* **Exercise prompt**:
Once the images are removed, set down everything else in the listing below exactly.

* **Information given**:
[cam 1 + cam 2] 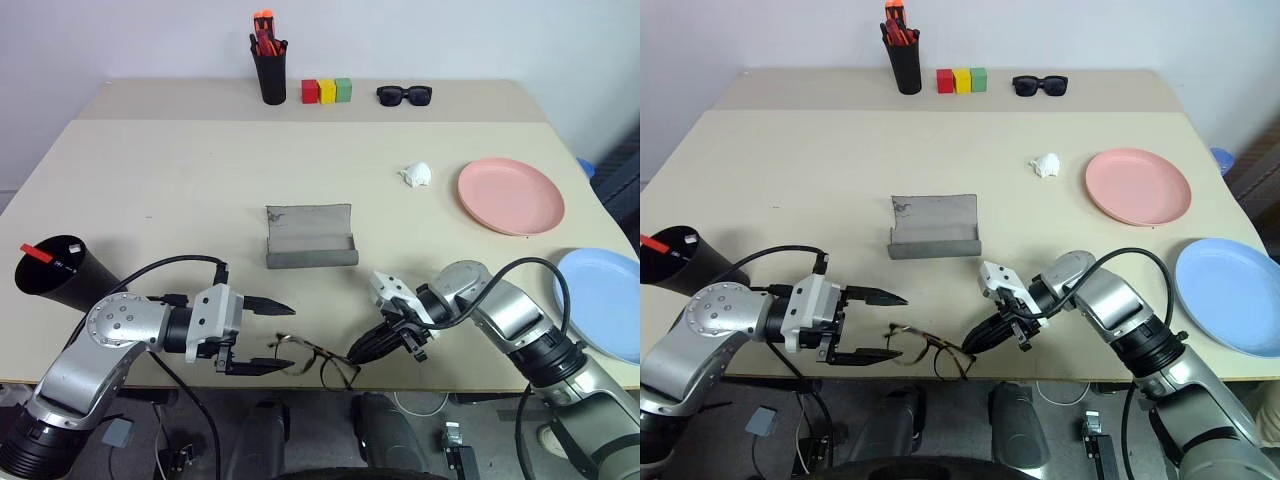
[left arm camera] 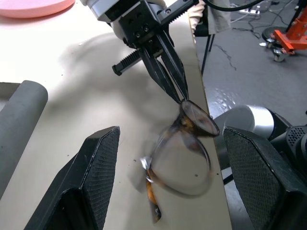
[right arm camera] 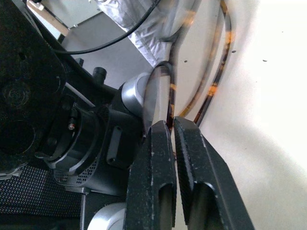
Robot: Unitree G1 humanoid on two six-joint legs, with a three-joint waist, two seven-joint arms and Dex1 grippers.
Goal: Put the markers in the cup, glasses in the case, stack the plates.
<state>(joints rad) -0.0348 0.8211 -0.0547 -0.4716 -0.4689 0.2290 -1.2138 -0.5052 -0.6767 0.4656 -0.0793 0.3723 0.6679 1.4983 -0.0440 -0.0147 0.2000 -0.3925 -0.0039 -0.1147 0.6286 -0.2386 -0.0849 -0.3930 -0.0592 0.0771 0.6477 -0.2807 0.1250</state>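
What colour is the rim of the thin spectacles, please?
Dark brown with amber tortoiseshell flecks on the thin spectacles; left wrist view.

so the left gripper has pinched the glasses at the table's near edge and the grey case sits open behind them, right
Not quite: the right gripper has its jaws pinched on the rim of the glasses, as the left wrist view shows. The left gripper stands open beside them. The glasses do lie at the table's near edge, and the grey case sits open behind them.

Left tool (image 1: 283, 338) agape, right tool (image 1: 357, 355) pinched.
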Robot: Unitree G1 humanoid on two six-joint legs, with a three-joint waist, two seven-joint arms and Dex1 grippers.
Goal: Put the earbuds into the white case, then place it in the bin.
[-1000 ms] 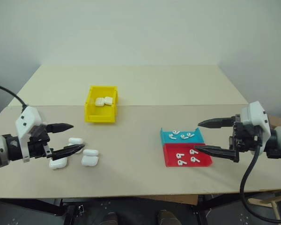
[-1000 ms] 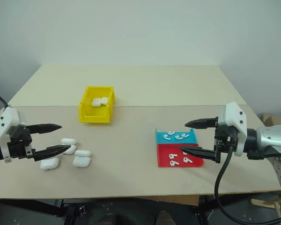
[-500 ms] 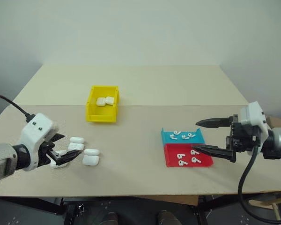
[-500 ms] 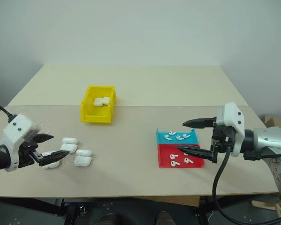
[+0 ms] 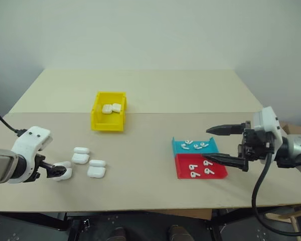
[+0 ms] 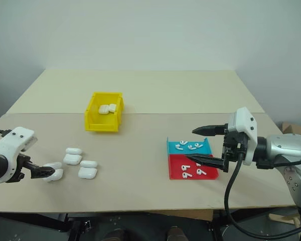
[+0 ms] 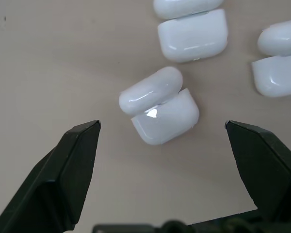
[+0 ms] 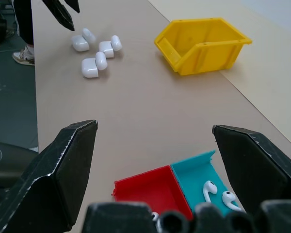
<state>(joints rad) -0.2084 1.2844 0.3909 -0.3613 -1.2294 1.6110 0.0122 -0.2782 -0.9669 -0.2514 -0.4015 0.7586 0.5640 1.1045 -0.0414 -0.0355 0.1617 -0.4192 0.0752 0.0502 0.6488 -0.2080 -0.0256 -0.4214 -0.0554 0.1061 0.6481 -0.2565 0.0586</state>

* **Expected answer**:
[cam 1 + cam 2] 
[left arm camera] 
[right arm camera] 
Robot: Unitree G1 humanoid on two six-joint legs, with a three-joint waist, two seven-joint arms and Dex1 grippers.
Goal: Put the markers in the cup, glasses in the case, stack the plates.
<state>(joints rad) -0.0348 0.8211 -0.0547 -0.4716 -0.4689 0.2290 -1.2138 -0.5052 -0.6767 0.4656 -0.0793 0.3723 0.6679 1.4983 -0.0440 -0.0147 0.2000 -0.3925 -0.0039 -0.1147 0.6286 -0.2386 -0.0849 -0.3930 -0.0592 0.0771 0.6477 -0.2807 0.1250</state>
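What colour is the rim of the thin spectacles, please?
Dark brown with amber tortoiseshell flecks on the thin spectacles; left wrist view.

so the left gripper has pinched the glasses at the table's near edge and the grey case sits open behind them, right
Not quite: the right gripper has its jaws pinched on the rim of the glasses, as the left wrist view shows. The left gripper stands open beside them. The glasses do lie at the table's near edge, and the grey case sits open behind them.

Left tool (image 1: 283, 338) agape, right tool (image 1: 357, 355) pinched.
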Robot: Unitree G1 humanoid on two six-joint legs, with a three-joint waist, two seven-joint arms and Dex1 grippers.
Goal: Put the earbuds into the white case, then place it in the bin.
[-1000 ms] 
[-1000 ms] 
[-500 ms] 
[-500 ms] 
[+0 ms] 
[+0 ms] 
[+0 ms] 
[+0 ms] 
<state>(joints rad) -0.2084 1.2844 0.3909 -0.3613 -1.2294 1.6110 0.0122 -0.2782 -0.9669 -0.2514 -0.4015 0.7586 0.5640 1.1045 -0.0414 -0.0355 0.1617 -0.4192 0.0752 0.0502 0.6488 -0.2080 -0.0256 -0.4214 -0.0554 0.1061 0.6481 -0.2565 0.0586</state>

With this, there is nothing more to the exercise.